Copy out the entire listing, keeping each line exactly as it is.
*** Opening of Provided data ***
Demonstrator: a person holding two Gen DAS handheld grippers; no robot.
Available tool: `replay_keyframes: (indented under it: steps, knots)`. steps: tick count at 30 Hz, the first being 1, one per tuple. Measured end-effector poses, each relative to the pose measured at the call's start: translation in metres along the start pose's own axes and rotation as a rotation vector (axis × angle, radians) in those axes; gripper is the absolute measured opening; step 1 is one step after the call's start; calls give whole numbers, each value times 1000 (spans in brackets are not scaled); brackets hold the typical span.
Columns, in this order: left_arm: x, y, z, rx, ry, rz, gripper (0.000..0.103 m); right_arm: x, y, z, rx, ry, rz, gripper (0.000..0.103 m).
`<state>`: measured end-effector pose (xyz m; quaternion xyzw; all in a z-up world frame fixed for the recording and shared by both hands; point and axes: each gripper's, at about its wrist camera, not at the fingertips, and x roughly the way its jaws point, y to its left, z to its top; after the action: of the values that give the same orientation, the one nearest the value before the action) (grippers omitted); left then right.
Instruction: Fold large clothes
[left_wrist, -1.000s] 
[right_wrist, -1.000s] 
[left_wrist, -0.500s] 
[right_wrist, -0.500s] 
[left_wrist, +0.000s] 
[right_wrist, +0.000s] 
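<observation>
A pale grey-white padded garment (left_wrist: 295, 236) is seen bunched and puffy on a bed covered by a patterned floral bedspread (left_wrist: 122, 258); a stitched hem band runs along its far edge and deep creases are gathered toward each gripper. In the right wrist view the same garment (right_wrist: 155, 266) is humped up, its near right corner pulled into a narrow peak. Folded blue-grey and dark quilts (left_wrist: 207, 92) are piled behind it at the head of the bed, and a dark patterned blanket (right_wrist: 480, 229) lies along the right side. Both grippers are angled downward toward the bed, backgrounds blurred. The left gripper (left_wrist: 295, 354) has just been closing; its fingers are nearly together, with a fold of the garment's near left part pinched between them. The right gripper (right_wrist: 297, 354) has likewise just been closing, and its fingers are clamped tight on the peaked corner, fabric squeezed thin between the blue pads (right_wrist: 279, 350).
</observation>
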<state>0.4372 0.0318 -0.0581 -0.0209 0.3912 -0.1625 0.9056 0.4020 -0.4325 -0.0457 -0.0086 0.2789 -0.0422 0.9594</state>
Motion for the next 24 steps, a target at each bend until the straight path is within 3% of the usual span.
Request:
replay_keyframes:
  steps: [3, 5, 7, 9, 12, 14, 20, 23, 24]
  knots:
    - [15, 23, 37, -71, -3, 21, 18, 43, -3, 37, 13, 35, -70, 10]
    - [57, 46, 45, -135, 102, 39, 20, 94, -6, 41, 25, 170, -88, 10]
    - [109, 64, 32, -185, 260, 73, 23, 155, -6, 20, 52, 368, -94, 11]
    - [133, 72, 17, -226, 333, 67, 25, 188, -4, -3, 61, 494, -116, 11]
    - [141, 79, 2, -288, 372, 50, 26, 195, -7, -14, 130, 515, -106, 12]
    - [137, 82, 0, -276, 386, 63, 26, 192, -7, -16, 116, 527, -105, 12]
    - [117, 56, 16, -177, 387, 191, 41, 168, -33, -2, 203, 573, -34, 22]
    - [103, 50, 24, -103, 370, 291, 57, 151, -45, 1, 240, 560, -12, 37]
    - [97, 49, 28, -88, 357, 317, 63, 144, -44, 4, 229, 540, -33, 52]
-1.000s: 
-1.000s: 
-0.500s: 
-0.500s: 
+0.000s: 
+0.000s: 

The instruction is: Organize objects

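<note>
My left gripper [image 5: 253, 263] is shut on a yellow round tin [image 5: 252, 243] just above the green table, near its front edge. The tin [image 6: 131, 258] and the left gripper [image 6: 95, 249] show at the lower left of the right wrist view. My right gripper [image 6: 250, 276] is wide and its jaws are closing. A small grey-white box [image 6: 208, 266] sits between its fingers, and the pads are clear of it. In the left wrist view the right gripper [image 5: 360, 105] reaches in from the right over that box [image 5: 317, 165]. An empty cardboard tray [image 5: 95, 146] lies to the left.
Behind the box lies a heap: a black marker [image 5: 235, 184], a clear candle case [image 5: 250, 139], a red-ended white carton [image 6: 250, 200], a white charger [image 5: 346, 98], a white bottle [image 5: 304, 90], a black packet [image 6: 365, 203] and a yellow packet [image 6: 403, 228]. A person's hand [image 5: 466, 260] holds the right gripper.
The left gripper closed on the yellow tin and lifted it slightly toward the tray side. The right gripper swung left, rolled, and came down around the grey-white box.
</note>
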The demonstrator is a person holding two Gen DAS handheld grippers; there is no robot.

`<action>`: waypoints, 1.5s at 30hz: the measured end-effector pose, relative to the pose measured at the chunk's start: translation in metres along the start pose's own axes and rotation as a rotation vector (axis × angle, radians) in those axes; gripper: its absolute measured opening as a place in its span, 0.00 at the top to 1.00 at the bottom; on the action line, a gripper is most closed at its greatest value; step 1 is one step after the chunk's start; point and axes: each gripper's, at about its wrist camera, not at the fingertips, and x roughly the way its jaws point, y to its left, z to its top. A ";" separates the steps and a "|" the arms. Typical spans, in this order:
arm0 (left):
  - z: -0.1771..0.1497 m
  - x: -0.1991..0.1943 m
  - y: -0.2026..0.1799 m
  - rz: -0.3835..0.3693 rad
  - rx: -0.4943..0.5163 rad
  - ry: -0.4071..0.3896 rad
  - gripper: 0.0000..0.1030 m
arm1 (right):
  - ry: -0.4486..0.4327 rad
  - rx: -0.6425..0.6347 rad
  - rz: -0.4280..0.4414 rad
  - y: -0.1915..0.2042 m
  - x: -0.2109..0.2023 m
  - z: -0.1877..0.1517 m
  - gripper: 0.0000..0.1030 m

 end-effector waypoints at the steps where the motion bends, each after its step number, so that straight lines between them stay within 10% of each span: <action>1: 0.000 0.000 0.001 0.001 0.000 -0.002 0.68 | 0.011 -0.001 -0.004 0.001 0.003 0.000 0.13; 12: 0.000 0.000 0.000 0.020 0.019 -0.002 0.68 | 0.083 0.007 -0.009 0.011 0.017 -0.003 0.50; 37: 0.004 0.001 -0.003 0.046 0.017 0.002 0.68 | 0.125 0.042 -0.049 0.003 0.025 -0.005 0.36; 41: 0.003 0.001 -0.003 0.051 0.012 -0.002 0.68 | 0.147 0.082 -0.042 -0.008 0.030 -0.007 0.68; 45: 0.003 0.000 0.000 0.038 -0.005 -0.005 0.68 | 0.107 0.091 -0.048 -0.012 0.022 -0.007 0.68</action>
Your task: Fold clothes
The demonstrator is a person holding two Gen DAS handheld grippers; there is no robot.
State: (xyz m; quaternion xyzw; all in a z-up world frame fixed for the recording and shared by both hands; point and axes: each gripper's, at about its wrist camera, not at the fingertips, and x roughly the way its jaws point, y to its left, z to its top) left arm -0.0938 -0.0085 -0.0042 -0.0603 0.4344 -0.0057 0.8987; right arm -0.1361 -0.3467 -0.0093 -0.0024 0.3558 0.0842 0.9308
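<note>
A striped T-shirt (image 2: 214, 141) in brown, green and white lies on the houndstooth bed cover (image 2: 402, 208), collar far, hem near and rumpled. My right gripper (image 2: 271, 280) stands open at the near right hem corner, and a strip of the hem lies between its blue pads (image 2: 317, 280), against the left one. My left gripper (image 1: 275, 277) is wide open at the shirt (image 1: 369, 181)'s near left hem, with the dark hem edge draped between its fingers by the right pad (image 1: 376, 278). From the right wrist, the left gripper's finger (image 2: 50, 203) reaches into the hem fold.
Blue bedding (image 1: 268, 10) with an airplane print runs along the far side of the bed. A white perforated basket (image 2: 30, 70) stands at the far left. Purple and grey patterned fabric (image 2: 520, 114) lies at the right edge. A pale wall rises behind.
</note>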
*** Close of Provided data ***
> [Exercise response]
Demonstrator: a person holding two Gen DAS handheld grippers; no robot.
Available tool: `replay_keyframes: (indented under it: steps, knots)`. steps: tick count at 30 Hz, the first being 1, one per tuple. Measured end-effector poses, each relative to the pose measured at the call's start: translation in metres along the start pose's own axes and rotation as a rotation vector (axis × angle, radians) in those axes; gripper is the absolute measured opening; step 1 is one step after the call's start; calls give whole numbers, each value times 1000 (spans in brackets are not scaled); brackets hold the typical span.
Columns, in this order: left_arm: x, y, z, rx, ry, rz, gripper (0.000..0.103 m); right_arm: x, y, z, rx, ry, rz, gripper (0.000..0.103 m).
`<state>`: measured end-effector pose (xyz m; quaternion xyzw; all in a z-up world frame fixed for the recording and shared by both hands; point and axes: each gripper's, at about its wrist camera, not at the fingertips, and x roughly the way its jaws point, y to its left, z to its top; after the action: of the values that give the same orientation, the one nearest the value before the action) (grippers omitted); left then right.
Instruction: Fold large clothes
[left_wrist, -1.000s] 
[right_wrist, -1.000s] 
[left_wrist, -0.500s] 
[right_wrist, -0.500s] 
[left_wrist, +0.000s] 
[right_wrist, +0.000s] 
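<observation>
A pale grey-white padded garment (left_wrist: 295, 236) is seen bunched and puffy on a bed covered by a patterned floral bedspread (left_wrist: 122, 258); a stitched hem band runs along its far edge and deep creases are gathered toward each gripper. In the right wrist view the same garment (right_wrist: 155, 266) is humped up, its near right corner pulled into a narrow peak. Folded blue-grey and dark quilts (left_wrist: 207, 92) are piled behind it at the head of the bed, and a dark patterned blanket (right_wrist: 480, 229) lies along the right side. Both grippers are angled downward toward the bed, backgrounds blurred. The left gripper (left_wrist: 295, 354) has just been closing; its fingers are nearly together, with a fold of the garment's near left part pinched between them. The right gripper (right_wrist: 297, 354) has likewise just been closing, and its fingers are clamped tight on the peaked corner, fabric squeezed thin between the blue pads (right_wrist: 279, 350).
</observation>
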<state>0.4372 0.0318 -0.0581 -0.0209 0.3912 -0.1625 0.9056 0.4020 -0.4325 -0.0457 -0.0086 0.2789 -0.0422 0.9594</state>
Motion for the next 24 steps, a target at each bend until the straight path is within 3% of the usual span.
Request:
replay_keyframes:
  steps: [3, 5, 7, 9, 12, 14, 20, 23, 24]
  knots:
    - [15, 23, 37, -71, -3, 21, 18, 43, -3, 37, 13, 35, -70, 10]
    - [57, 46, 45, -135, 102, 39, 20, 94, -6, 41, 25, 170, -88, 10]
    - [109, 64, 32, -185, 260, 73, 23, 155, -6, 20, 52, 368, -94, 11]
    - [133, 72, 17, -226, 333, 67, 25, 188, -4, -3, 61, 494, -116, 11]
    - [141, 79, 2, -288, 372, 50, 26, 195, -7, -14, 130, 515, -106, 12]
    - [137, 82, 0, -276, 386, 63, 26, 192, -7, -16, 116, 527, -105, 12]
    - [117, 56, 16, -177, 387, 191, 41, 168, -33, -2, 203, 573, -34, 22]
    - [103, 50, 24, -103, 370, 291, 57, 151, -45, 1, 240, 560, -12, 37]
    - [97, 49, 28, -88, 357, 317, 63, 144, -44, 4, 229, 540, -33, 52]
-1.000s: 
-1.000s: 
-0.500s: 
-0.500s: 
+0.000s: 
+0.000s: 

The instruction is: Organize objects

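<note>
My left gripper [image 5: 253, 263] is shut on a yellow round tin [image 5: 252, 243] just above the green table, near its front edge. The tin [image 6: 131, 258] and the left gripper [image 6: 95, 249] show at the lower left of the right wrist view. My right gripper [image 6: 250, 276] is wide and its jaws are closing. A small grey-white box [image 6: 208, 266] sits between its fingers, and the pads are clear of it. In the left wrist view the right gripper [image 5: 360, 105] reaches in from the right over that box [image 5: 317, 165]. An empty cardboard tray [image 5: 95, 146] lies to the left.
Behind the box lies a heap: a black marker [image 5: 235, 184], a clear candle case [image 5: 250, 139], a red-ended white carton [image 6: 250, 200], a white charger [image 5: 346, 98], a white bottle [image 5: 304, 90], a black packet [image 6: 365, 203] and a yellow packet [image 6: 403, 228]. A person's hand [image 5: 466, 260] holds the right gripper.
The left gripper closed on the yellow tin and lifted it slightly toward the tray side. The right gripper swung left, rolled, and came down around the grey-white box.
</note>
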The demonstrator is a person holding two Gen DAS handheld grippers; there is no robot.

`<action>`: waypoints, 1.5s at 30hz: the measured end-effector pose, relative to the pose measured at the chunk's start: translation in metres along the start pose's own axes and rotation as a rotation vector (axis × angle, radians) in those axes; gripper: its absolute measured opening as a place in its span, 0.00 at the top to 1.00 at the bottom; on the action line, a gripper is most closed at its greatest value; step 1 is one step after the chunk's start; point and axes: each gripper's, at about its wrist camera, not at the fingertips, and x roughly the way its jaws point, y to its left, z to its top. A ";" separates the steps and a "|" the arms. Typical spans, in this order:
arm0 (left):
  - z: -0.1771..0.1497 m
  - x: -0.1991..0.1943 m
  - y: -0.2026..0.1799 m
  - rz: -0.3835..0.3693 rad
  - rx: -0.4943..0.5163 rad
  - ry: -0.4071..0.3896 rad
  - gripper: 0.0000..0.1030 m
arm1 (right):
  - ry: -0.4486..0.4327 rad
  - rx: -0.6425..0.6347 rad
  - rz: -0.4280..0.4414 rad
  - y: -0.1915..0.2042 m
  - x: -0.2109..0.2023 m
  - z: -0.1877..0.1517 m
  - gripper: 0.0000..0.1030 m

 end-effector waypoints at the steps where the motion bends, each after its step number, so that straight lines between them stay within 10% of each span: <action>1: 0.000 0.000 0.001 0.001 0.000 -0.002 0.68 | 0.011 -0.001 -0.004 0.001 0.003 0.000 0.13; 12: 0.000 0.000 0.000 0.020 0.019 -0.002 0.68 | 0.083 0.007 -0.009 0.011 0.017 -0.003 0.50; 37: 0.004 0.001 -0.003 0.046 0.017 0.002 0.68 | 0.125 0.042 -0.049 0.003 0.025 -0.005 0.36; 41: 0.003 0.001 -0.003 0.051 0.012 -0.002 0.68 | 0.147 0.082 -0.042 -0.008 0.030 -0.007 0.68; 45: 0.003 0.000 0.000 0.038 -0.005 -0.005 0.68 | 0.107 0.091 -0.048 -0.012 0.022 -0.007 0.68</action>
Your task: Fold clothes
The demonstrator is a person holding two Gen DAS handheld grippers; there is no robot.
State: (xyz m; quaternion xyzw; all in a z-up world frame fixed for the recording and shared by both hands; point and axes: each gripper's, at about its wrist camera, not at the fingertips, and x roughly the way its jaws point, y to its left, z to its top) left arm -0.0938 -0.0085 -0.0042 -0.0603 0.4344 -0.0057 0.8987; right arm -0.1361 -0.3467 -0.0093 -0.0024 0.3558 0.0842 0.9308
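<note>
A striped T-shirt (image 2: 214, 141) in brown, green and white lies on the houndstooth bed cover (image 2: 402, 208), collar far, hem near and rumpled. My right gripper (image 2: 271, 280) stands open at the near right hem corner, and a strip of the hem lies between its blue pads (image 2: 317, 280), against the left one. My left gripper (image 1: 275, 277) is wide open at the shirt (image 1: 369, 181)'s near left hem, with the dark hem edge draped between its fingers by the right pad (image 1: 376, 278). From the right wrist, the left gripper's finger (image 2: 50, 203) reaches into the hem fold.
Blue bedding (image 1: 268, 10) with an airplane print runs along the far side of the bed. A white perforated basket (image 2: 30, 70) stands at the far left. Purple and grey patterned fabric (image 2: 520, 114) lies at the right edge. A pale wall rises behind.
</note>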

The answer has been supplied in full.